* WORK ORDER
Write out the line with "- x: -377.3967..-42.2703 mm" and every later line through the end of the data below, exactly as given, with no pictures in the copy.

= Beginning of Section =

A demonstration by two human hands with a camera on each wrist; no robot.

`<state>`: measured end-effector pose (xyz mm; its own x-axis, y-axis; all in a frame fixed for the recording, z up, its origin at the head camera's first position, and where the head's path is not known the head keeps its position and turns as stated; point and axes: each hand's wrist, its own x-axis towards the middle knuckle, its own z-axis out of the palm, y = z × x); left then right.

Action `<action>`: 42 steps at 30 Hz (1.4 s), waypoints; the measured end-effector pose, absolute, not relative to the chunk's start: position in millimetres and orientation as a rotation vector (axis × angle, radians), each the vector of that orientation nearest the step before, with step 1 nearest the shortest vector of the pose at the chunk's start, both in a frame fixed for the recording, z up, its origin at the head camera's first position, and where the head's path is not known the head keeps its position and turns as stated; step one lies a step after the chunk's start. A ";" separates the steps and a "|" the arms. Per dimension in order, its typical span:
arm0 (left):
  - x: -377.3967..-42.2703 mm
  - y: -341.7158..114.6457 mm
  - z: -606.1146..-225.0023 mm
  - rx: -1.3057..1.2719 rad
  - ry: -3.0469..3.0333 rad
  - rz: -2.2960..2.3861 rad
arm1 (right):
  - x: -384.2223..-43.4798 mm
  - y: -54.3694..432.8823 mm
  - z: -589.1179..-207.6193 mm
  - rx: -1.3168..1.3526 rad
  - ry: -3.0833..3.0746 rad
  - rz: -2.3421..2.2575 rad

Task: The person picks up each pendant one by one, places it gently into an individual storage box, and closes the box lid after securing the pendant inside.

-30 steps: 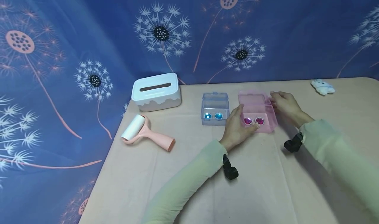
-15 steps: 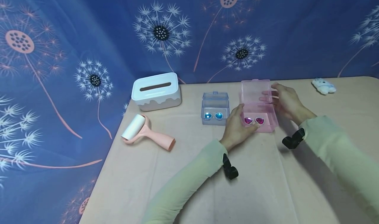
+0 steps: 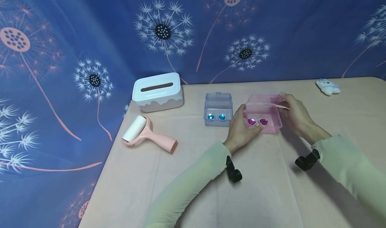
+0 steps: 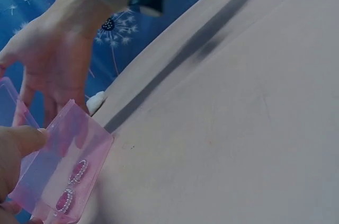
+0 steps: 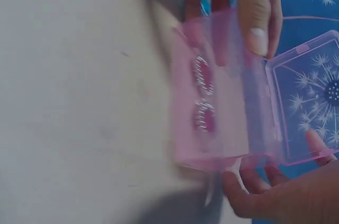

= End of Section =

* COMPLETED TASK
  - x: -377.3967..-42.2703 mm
  - y: -341.7158..114.6457 mm
  - z: -606.1146..-225.0023 mm
  - rx: -1.3057..1.2719 rad
  - ry: -3.0469..3.0333 rad
  - rz: -2.2960..2.3861 rad
arm1 (right):
  - x: -384.2223..-43.4798 mm
  - y: -54.3694..432.8823 mm
  - z: -589.1179..-207.6193 mm
  - rx: -1.3168..1.3526 rad
  - ry: -3.0833..3.0746 rad
  - rz: -2.3421..2.2575 rad

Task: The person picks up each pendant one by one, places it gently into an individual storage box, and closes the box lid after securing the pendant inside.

-30 steps: 
-15 steps: 
+0 steps: 
+0 steps: 
+0 steps: 

That finishes the output for this exercise.